As a result of searching for a material for an antioxidant with excellent safety and strong OH / erasing ability, the present inventors have found CoQ10, which is one of ubiquinones, and have a ClO / erasing ability. Strong anserine-carnosine mixture and V. By blending C and CoQ10 at a predetermined mixing ratio, and we found that it is possible to synergistic ideal antioxidant activity Preparation of Kosan of sets Narubutsu with the three active oxygen.

In the present invention, vitamin C (L-ascorbic acid or L-ascorbine is used as a peroxynitrite-based active oxygen scavenger per 100 mg of a histidine-containing dipeptide mixture obtained from animal extracts as a hypochlorous acid-based active oxygen scavenger. Acid salt) is added in an amount of 20 mg or more, and ubiquinones such as coenzyme Q10 are blended in a proportion of 4 mg or more as a hydroxyl radical active oxygen scavenger. Thus, in the present invention, it is important to blend the above components at a predetermined blending ratio. Outside these ranges, the specific antioxidant action on the three active oxygens of the present invention cannot be obtained.

In this case, as the above hypochlorous acid-based active oxygen scavenger, preferably, for example, histidine contained in an animal extract obtained by hot water extraction of muscle of poultry, cattle, pigs, or migratory fish mixture of dipeptides containing anserine and carnosine are illustrated, but can be similarly used as long as the these same effect.

So far, anti-oxidative pairs formed of 2-3 components, effective compositions against three active oxygen, and the example is not reported.
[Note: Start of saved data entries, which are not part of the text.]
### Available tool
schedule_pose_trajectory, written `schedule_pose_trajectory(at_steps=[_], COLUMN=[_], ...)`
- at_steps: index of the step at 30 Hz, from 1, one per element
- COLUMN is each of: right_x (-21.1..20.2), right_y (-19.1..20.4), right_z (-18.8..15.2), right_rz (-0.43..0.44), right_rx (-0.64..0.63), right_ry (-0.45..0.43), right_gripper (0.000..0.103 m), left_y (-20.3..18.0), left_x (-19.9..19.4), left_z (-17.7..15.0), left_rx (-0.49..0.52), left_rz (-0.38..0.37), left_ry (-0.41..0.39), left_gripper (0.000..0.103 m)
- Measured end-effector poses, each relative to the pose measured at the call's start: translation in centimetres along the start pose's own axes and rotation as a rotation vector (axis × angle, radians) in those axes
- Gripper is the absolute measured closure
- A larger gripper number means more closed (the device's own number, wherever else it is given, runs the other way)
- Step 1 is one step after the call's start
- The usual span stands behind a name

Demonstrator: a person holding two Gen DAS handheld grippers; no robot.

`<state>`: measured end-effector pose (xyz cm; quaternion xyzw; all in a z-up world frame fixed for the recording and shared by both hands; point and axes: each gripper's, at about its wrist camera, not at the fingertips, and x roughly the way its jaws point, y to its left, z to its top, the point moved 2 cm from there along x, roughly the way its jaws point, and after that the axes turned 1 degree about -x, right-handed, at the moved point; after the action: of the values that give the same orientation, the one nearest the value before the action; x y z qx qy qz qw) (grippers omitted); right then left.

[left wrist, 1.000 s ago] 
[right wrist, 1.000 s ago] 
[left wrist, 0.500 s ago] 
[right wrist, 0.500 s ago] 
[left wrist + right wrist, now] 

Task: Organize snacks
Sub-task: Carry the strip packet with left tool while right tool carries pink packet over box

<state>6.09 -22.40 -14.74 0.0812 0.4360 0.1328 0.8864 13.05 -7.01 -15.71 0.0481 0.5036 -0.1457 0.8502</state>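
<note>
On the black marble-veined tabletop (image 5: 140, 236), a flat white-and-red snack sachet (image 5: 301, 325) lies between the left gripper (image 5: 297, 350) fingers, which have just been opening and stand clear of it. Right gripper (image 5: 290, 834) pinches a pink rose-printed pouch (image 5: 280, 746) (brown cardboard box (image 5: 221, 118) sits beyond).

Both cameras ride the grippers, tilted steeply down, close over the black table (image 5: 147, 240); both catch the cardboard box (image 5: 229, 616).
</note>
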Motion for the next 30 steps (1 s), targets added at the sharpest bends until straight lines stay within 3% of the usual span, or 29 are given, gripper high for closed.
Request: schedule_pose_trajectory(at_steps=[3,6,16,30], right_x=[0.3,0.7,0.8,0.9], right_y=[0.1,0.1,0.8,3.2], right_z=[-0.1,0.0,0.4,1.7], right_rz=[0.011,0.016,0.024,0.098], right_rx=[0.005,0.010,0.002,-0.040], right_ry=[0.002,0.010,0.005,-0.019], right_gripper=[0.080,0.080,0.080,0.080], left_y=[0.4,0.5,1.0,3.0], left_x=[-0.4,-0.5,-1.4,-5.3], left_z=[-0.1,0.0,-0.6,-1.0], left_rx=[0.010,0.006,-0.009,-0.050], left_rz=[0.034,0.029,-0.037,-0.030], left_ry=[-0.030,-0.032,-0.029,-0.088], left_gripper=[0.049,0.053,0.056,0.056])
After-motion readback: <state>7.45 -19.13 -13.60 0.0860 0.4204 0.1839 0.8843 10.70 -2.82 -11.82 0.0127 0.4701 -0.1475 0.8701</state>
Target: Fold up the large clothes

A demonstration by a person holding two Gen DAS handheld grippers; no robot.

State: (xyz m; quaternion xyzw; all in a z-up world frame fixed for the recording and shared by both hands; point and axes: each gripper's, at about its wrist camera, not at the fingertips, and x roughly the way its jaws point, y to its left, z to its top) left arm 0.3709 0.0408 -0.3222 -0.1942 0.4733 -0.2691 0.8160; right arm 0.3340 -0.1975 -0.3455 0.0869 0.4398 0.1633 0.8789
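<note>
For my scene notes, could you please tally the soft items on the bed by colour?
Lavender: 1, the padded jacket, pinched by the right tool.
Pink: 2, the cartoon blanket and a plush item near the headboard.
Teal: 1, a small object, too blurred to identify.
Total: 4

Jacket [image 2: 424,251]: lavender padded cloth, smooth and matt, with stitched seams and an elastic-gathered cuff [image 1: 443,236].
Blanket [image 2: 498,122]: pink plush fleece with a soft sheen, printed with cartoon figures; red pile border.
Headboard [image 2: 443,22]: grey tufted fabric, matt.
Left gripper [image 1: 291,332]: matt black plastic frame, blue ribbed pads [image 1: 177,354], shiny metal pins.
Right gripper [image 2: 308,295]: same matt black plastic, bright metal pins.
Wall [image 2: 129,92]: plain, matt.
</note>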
This also antioxidative sets composition as the present invention, it is apparent that those achieving the no good remarkable effect in conventional products.

  Until now, foods containing a single antioxidant have been widely used for the purpose of preventing lifestyle-related diseases and aging, but have not always been sufficiently effective in clinical trials. This is because the active oxygen in the living body that promotes illness and aging is not a single thing, but there are various reactive oxygen species, while antioxidants suppress all of the various active oxygen species. Is considered to be due to the presence of reactive oxygen species that are extremely rare and unable to exert strong antioxidant effects. The inventors of the present invention have examined the action of various antioxidants by classifying the active oxygen species already generated in the living body into chlorine, hydroxyl radicals, and nitrogen oxides, and found that histidine-containing peptides present in animal extracts. And sulfur-containing amino acids or peptides against chlorinated active oxygen, polyphenols, carotenoids, caffeic acid analogues, etc. that are derived from plants and that are fat-soluble against hydroxylated radicals, and further against nitrogen oxides It has been revealed that vitamin C exhibits a strong antioxidant effect.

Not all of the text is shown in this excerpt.